09:22 AM - friday september 3rd
today i woke up to the smell of damp earth, the window half-open, letting in the cold fingers of september's breath. the walls whispered, soft echoes, a chorus only i could hear. shadows moved in corners, shapes that didn't belong, but i knew them well. they were old friends, old ghosts.
mother said i should stay inside, that the world was too wild, too sharp, too full of broken things. but my skin itched, my bones ached to leave, to run through the blue of the sky that stretched forever, a void that called my name. the forest is dark but i am darker. i know the way. i know the path where the trees lean close, where their branches twist like fingers, pointing, leading. i feel the pull, deep in my chest, where my heart shivers, where it beats too fast, too hard, too loud.

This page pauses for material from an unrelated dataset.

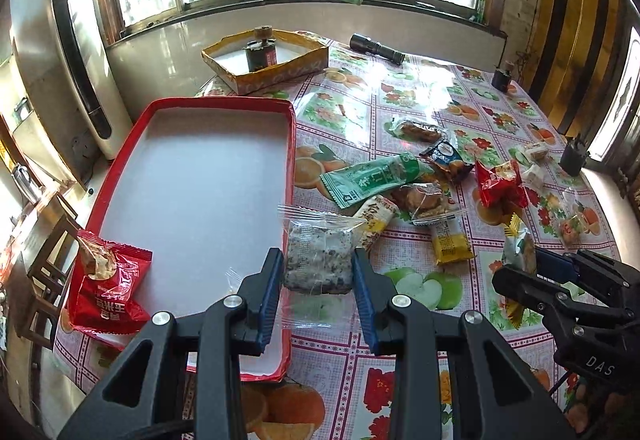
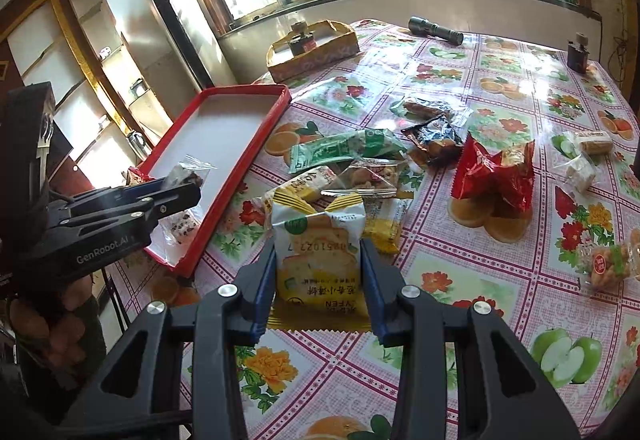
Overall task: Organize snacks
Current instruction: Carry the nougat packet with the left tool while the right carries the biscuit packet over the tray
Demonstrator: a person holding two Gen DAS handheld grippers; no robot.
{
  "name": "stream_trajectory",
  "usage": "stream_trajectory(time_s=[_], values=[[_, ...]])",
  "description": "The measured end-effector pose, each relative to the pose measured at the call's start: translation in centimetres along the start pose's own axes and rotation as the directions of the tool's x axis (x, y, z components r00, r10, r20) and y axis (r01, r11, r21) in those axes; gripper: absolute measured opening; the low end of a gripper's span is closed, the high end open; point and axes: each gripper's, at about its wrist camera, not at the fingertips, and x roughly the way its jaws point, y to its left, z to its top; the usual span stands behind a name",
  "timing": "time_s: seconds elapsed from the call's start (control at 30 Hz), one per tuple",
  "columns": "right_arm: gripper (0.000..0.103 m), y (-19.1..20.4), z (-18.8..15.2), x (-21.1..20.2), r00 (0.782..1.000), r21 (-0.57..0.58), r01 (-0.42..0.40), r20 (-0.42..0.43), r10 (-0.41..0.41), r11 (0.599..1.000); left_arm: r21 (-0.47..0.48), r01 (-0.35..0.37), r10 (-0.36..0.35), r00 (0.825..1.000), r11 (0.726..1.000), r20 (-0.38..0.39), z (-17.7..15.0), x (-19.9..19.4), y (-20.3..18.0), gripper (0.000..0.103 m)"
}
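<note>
My left gripper (image 1: 318, 260) is shut on a clear-wrapped dark speckled snack bar (image 1: 319, 258), lifted over the right rim of the red tray (image 1: 291, 143). A red snack packet (image 1: 107, 290) lies on the tray's near left rim. My right gripper (image 2: 319, 252) is shut on a white and yellow cake packet (image 2: 319, 252), raised above the table. The right gripper (image 1: 532, 268) also shows at the right edge of the left wrist view with that packet (image 1: 518, 250). In the right wrist view the left gripper (image 2: 188, 185) hangs over the tray (image 2: 276, 115) with its bar (image 2: 186, 175).
Loose snacks lie mid-table: a green packet (image 1: 374, 179), a red packet (image 1: 500, 183), a yellow bar (image 1: 452, 244), several clear-wrapped pieces. A yellow cardboard tray (image 1: 280, 73) with a small bottle, a flashlight (image 1: 378, 48) and dark small objects (image 1: 574, 157) stand farther back. A white appliance (image 1: 76, 55) stands left of the table.
</note>
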Motion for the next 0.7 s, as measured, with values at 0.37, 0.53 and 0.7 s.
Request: stream_trajectory(time_s=[0.37,0.53,0.7], values=[[0.041,3.6,1.7,2.5,0.998,-0.069,-0.064,-0.022,0.063,0.996,-0.062,-0.048,0.048,0.999,0.997,0.007,0.7,0.3,3.3,0.034],[0.041,4.7,2.3,3.6,0.996,-0.086,-0.083,-0.037,0.081,0.993,-0.085,-0.065,0.065,0.998,0.994,0.008,1.0,0.7,4.8,0.034],[0.041,6.1,3.0,5.0,0.993,-0.102,-0.113,-0.053,0.108,0.988,-0.129,-0.095,0.097,0.995,0.987,0.006,1.4,1.0,7.1,0.034]])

sometimes, when i close my eyes, the world cracks open and i slip through, into places only i can see. places where the sky is red, where the ground hums, where the air tastes sweet and bitter all at once. i walk through these places, feel the weight of the sky pressing down, but it's not heavy, not suffocating. it's a comfort, a blanket, a shroud.
mother doesn't understand. she says i'm too quiet, too still, but she doesn't see the storm inside, the whirl of thoughts that never stops, that spins and spins until i can't tell where i end and the world begins. i try to tell her, but the words stick, thick and cloying, caught in my throat, tangled in my mind.
the clock ticks slow, dragging time with it, each second a heavy drop that echoes in the quiet. i watch the shadows grow longer, stretching, creeping closer. the light fades, soft and grey, and i wait for the dark to take over, to wrap me up, to hide me away.
something is out there, waiting. i can feel it, just beyond the edge of sight, just out of reach. my heart knows, it beats against my ribs, a caged bird desperate to be free. i want to run, to find it, to lose myself in the dark, to feel the cold air burn my lungs, to hear the whispering trees tell me secrets i already know.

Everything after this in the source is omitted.